Cette attente s’est déroulée dans la bonne humeur générale, avec des vendeurs ambulants qui nous ont permis de prendre un petit déjeuner composé de crêpes frites fourrées à ce qui semblait être de la confiture, d’empanadas au fromage et de barres de céréales artisanales. Tout le monde prenait son mal en patience. Belle leçon de vie pour ceux qui klaxonnent dans les bouchons chez nous. S’énerver ne débloquera pas la situation, alors autant le prendre avec philosophie et profiter de ce temps disponible pour faire autre chose.

Arrivés à Golfito, nous laissons notre voiture de location à l’embarcadère, n’emportant avec nous, encore une fois, que le strict nécessaire pour les jours à venir (et la trousse de pharmacie !) et prenons soins de dissimuler le reste comme nous pouvons, dans le but d’éviter de se faire vandaliser la voiture. Puis, nous allons nous annoncer, comme convenu, au patron de la buvette. Ce dernier appelle son collègue, puis nous indique qu’il devrait être là d’ici 30 minutes. Parfait : juste le temps de commander deux bières. En réalité, son collègue a dû « envisager » de se mettre en route 30 minutes plus tard, car nous avons eu le temps de boire un certain nombre de bières avant qu’il n’arrive. Mais l’endroit disposait du wifi (une première depuis le début de ce voyage), ce qui nous a permis de rassurer nos familles respectives en leur donnant quelques nouvelles.
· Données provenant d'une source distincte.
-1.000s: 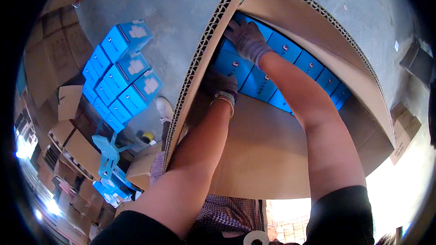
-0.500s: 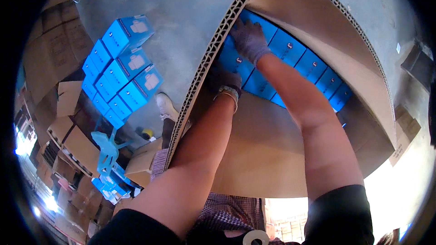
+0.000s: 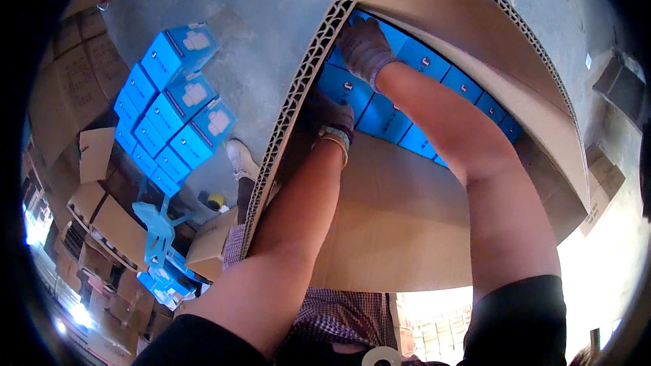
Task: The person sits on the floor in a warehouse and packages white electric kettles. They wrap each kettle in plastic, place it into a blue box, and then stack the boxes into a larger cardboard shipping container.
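Observation:
Both of my hands wear greyish knit gloves and reach into a large open cardboard carton point(image 3: 393, 210). Blue small boxes point(image 3: 383, 118) sit side by side in rows inside it. My right hand point(image 3: 367, 49) lies over the boxes at the far left corner, its bent fingers slightly apart and touching the tops. Nearer to me, my left hand point(image 3: 332, 114) is down by the left wall, beside a blue box. Shadow hides its fingers, and a bracelet circles that wrist.
On the floor to the left stands a stack of blue boxes point(image 3: 166, 112), with a light blue plastic stool point(image 3: 157, 230) nearer. Raised carton flaps point(image 3: 475, 20) flank the opening. A person's shoe point(image 3: 242, 159) shows beside the left flap. Flattened cardboard point(image 3: 71, 95) lies at far left.
My right hand has shifted slightly left and its fingers are more bent. My left hand has moved a little to the left. The view has shifted slightly.

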`<state>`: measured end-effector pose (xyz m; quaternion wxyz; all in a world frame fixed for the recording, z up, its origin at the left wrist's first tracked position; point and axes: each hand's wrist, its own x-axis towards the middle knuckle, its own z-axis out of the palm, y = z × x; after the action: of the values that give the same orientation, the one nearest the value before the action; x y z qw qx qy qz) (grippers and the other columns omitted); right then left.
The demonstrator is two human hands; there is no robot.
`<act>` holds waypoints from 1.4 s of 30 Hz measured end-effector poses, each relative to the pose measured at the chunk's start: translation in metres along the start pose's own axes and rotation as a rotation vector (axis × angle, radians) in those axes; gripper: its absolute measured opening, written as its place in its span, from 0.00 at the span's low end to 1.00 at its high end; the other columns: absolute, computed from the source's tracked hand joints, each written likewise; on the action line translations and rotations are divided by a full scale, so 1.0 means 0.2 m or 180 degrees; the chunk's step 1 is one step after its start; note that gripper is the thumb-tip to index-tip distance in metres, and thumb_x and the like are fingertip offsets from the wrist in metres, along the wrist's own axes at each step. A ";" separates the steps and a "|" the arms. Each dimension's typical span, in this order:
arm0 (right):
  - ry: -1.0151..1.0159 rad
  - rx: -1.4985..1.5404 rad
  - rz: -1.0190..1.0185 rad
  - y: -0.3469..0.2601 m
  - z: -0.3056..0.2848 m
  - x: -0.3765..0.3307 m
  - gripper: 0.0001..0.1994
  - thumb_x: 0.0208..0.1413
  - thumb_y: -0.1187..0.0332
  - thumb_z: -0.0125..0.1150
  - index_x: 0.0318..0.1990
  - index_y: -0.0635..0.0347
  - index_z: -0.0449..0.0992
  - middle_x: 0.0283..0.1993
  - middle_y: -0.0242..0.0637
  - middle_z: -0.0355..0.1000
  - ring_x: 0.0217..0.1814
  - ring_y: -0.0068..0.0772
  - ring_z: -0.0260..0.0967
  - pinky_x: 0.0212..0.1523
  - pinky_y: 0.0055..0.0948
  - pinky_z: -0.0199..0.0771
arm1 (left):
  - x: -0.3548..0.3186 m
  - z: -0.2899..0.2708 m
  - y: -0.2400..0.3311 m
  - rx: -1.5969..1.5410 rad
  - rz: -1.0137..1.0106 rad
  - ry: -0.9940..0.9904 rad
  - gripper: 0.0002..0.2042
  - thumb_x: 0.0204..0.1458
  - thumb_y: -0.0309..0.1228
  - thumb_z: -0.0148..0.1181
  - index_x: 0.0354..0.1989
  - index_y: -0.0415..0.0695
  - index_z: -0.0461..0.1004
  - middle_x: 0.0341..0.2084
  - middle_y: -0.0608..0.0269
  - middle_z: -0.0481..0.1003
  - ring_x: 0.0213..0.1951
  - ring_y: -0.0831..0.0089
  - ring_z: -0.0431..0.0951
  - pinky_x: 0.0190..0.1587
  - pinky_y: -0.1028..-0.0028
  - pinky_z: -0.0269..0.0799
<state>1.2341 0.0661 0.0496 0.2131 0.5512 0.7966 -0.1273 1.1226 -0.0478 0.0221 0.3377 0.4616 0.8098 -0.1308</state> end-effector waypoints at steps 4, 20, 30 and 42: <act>-0.0377 0.0440 0.0224 -0.02 0.05 0.04 0.16 0.55 0.68 0.62 0.51 0.52 0.81 0.59 0.38 0.71 0.60 0.42 0.68 0.55 0.46 0.69 | -0.01 0.00 0.02 -0.0360 0.0110 -0.0052 0.51 0.47 0.44 0.66 0.75 0.40 0.43 0.69 0.32 0.54 0.70 0.38 0.57 0.71 0.48 0.53; 0.1112 0.2824 0.1372 -0.11 0.28 -0.49 0.28 0.55 0.62 0.65 0.64 0.51 0.69 0.70 0.52 0.61 0.69 0.59 0.61 0.69 0.53 0.61 | 0.38 0.05 0.02 -0.0133 0.1515 -0.1414 0.33 0.54 0.53 0.64 0.64 0.46 0.70 0.60 0.51 0.74 0.58 0.51 0.76 0.59 0.60 0.72; 0.1412 0.1445 0.4351 0.49 0.62 -2.17 0.26 0.52 0.67 0.67 0.60 0.56 0.71 0.62 0.48 0.68 0.65 0.50 0.65 0.65 0.42 0.68 | 0.81 0.26 -0.25 0.1974 0.2439 -0.1841 0.53 0.48 0.72 0.54 0.77 0.54 0.45 0.71 0.50 0.59 0.68 0.45 0.62 0.65 0.48 0.61; 0.0314 0.3444 0.4548 0.61 1.25 -2.43 0.33 0.43 0.59 0.78 0.58 0.54 0.70 0.54 0.48 0.76 0.58 0.52 0.74 0.58 0.44 0.74 | 0.76 0.39 -0.24 0.0221 0.0006 -0.0721 0.70 0.29 0.68 0.73 0.78 0.54 0.35 0.72 0.41 0.52 0.70 0.44 0.58 0.69 0.52 0.58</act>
<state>1.5446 -0.4006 0.0680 -0.0820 0.9453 0.1028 -0.2984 1.0622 -0.0142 -0.1413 0.4109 0.4561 0.7610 -0.2097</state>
Lorsque notre commandant de bord personnel se présente à nous, c’est avec joie que je découvre le « navire » qui nous conduira à destination. Une simple barque à moteur, sur laquelle le pilote chargera encore plusieurs caisses de boissons et de nourriture. A peine avons-nous parcouru quelques centaines de mètres le long de la côte que déjà, je lui demande de ralentir. Juste en face de nous se dresse un arbre rempli de pélicans, dont certains sont en train de nicher.

L’écolodge appartient à une biologiste allemande retraitée, qui a acheté quelques hectares de forêt pour créer une réserve naturelle privée. Elle accueille chaque année un étudiant allemand afin qu’il puisse effectuer des recherches pour sa thèse et en échange, ce dernier lui donne un coup de main à la pension.
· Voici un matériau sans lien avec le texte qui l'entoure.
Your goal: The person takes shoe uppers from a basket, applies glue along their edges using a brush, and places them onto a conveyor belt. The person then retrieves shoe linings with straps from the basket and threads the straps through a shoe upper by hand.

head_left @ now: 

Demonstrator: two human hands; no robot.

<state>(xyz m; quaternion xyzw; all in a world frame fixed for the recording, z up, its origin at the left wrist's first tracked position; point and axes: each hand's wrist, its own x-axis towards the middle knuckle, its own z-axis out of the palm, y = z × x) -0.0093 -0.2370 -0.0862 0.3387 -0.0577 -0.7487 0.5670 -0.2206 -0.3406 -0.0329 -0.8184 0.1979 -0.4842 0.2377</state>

Le site possède trois (ou peut être quatre) cabanons en bois, chacun installé à bonne distance des autres pour ne pas entendre les éventuels « voisins ». Il n’y a pas d’électricité hormis les panneaux solaires qui alimentent également l’eau chaude de la douche.
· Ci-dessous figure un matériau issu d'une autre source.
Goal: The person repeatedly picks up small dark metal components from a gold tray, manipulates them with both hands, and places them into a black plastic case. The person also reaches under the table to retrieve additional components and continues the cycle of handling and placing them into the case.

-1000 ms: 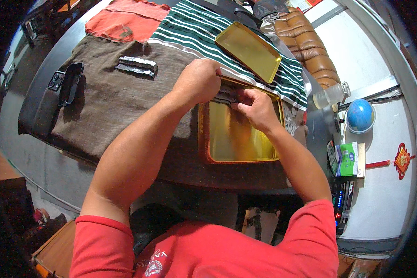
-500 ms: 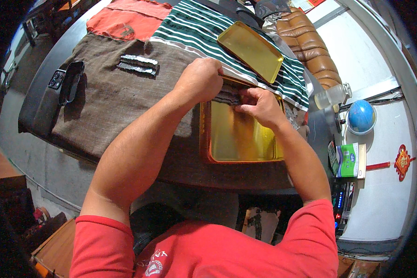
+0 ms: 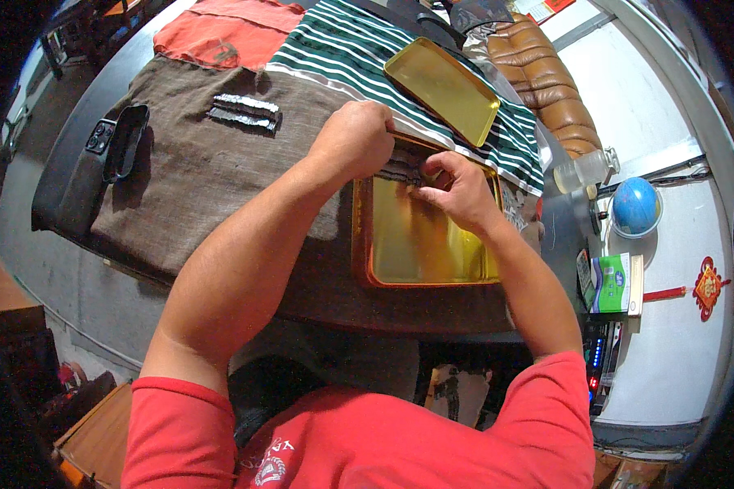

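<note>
left of the gold tray (image 3: 420, 253), a black case (image 3: 122, 143) sits at the cloth's edge. the left hand (image 3: 355, 138) is fisted on a dark strip (image 3: 400, 169) at the tray's far rim; the right hand (image 3: 457, 191) pinches its other end. pull unevenly and i'd guess the strip tears, or the tray skids toward the lid (image 3: 442, 90) beyond.
</note>
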Available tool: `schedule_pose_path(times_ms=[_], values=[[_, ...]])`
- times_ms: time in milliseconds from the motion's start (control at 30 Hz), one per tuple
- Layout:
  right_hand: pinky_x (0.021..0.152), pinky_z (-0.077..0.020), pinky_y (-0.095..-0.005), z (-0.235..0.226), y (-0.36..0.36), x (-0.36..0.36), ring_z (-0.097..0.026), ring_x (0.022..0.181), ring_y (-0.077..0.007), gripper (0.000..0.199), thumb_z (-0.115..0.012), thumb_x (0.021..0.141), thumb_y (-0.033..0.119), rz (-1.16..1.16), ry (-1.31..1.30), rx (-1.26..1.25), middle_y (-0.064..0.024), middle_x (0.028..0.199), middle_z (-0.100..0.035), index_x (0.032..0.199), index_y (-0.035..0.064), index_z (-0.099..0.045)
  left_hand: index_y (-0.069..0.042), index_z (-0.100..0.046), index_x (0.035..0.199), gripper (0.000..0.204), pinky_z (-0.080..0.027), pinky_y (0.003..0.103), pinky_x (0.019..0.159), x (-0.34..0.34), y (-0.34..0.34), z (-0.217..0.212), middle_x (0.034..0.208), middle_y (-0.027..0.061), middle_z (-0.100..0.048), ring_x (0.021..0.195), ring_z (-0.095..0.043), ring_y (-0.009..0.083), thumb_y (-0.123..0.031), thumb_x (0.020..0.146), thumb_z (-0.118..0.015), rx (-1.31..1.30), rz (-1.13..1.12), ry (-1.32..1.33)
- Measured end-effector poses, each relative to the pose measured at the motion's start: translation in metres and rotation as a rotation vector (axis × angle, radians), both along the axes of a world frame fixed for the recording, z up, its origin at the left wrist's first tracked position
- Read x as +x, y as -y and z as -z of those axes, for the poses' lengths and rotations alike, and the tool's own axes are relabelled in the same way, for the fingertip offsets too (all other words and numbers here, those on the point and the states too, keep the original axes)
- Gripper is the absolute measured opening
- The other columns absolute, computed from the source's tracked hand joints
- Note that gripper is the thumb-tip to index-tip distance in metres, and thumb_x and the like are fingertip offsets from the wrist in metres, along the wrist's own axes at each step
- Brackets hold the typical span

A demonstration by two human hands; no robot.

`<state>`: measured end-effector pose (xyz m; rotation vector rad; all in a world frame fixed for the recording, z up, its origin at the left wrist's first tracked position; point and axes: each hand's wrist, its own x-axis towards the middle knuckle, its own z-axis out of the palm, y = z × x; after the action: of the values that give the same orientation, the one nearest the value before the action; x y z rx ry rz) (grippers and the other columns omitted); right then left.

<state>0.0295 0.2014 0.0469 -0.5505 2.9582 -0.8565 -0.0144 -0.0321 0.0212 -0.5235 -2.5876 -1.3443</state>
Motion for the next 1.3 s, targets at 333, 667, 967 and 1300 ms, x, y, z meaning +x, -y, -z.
schedule_pose_path(times_ms=[333,667,967,1300], values=[[0.067,-0.0513,-0.0356,0.014,0.010,-0.002,-0.063,0.073,-0.0253,0.024,-0.084,0.082,0.011,-0.153,-0.271,0.146,-0.0114,0.088,-0.060,0.101,0.0028,-0.072,-0.002,-0.076,0.093,0.022,-0.056,0.048,0.085,0.000,0.000,-0.002,0.092,0.0252,-0.072,0.092,-0.070,0.0420,-0.010,0.080,-0.061,-0.026,0.007,0.029],[0.079,-0.0551,-0.0434,0.008,0.010,0.013,-0.067,0.089,-0.0366,0.034,-0.081,0.081,0.023,-0.046,-0.223,0.170,-0.0172,0.095,-0.063,0.105,0.0002,-0.072,-0.004,-0.077,0.096,0.023,-0.056,0.046,0.086,0.001,0.000,-0.004,0.093,0.0245,-0.072,0.092,-0.071,0.0412,-0.009,0.079,-0.062,-0.010,-0.005,0.046],[0.085,-0.0543,-0.0446,-0.001,0.011,0.015,-0.064,0.095,-0.0377,0.041,-0.078,0.084,0.031,-0.104,-0.133,0.258,-0.0194,0.104,-0.061,0.112,0.0011,-0.072,-0.003,-0.076,0.096,0.022,-0.056,0.046,0.085,-0.004,0.001,0.003,0.093,0.0246,-0.072,0.091,-0.071,0.0400,-0.011,0.081,-0.062,-0.015,0.009,0.009],[0.063,-0.0502,-0.0248,-0.026,-0.122,0.137,-0.057,0.070,-0.0063,0.029,-0.077,0.094,0.021,0.453,-0.615,-0.251,-0.0032,0.096,-0.067,0.115,0.0043,-0.066,0.002,-0.074,0.109,0.027,-0.053,0.032,0.084,-0.030,0.012,0.022,0.096,0.0118,-0.075,0.088,-0.068,0.0184,-0.016,0.090,-0.065,0.134,0.154,0.140]])
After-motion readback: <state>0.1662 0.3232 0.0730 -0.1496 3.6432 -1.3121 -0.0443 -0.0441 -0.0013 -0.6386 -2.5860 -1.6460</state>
Autant dire la vérité tout de suite : la douche se résumait à un mince filet d’eau glacée, car il n’y a jamais eu d’eau chaude durant tout notre séjour et l’électricité a dû fonctionner deux heures en tout et pour tout. Quant au lit, le matelas de cinq centimètres d’épaisseur était posé sur un sommier composé d’une planche de bois. Les fenêtres n’étaient fermées que grâce à de robustes moustiquaires, agrémentées de quelques lamelles de plexiglas. Quant au repas, ici on ne choisit pas son menu. Cela dépend de la pêche du jour (le pilote du bateau fait aussi office de pêcheur). S’il revient bredouille, c’est riz aux légumes pour tout le monde. Et s’il a des prises, c’est riz, légumes et poisson pour tout le monde. Qu’est-ce que j’ai pu aimer cet endroit !

Ce « confort » peut paraitre spartiate pour beaucoup de gens. A commencer par Monsieur qui ne s’est jamais vraiment remis, je crois, des insectes qui ont pondu sous notre peau pendant la nuit : c’était assez étrange de constater que les « piqures » se déplaçaient le long de nos jambes durant la journée.

Moi, au contraire, je pense que le véritable luxe, c’est justement ça. Un retour à l’essentiel, une communion avec la nature. Si loin de notre quotidien et si proche à la fois de la vraie vie. Quelle chance incroyable j’ai eue de pouvoir dormir en pleine jungle au Costa Rica, sans aucune pollution, ni invasion technologique, dans un logement respectueux de l’environnement.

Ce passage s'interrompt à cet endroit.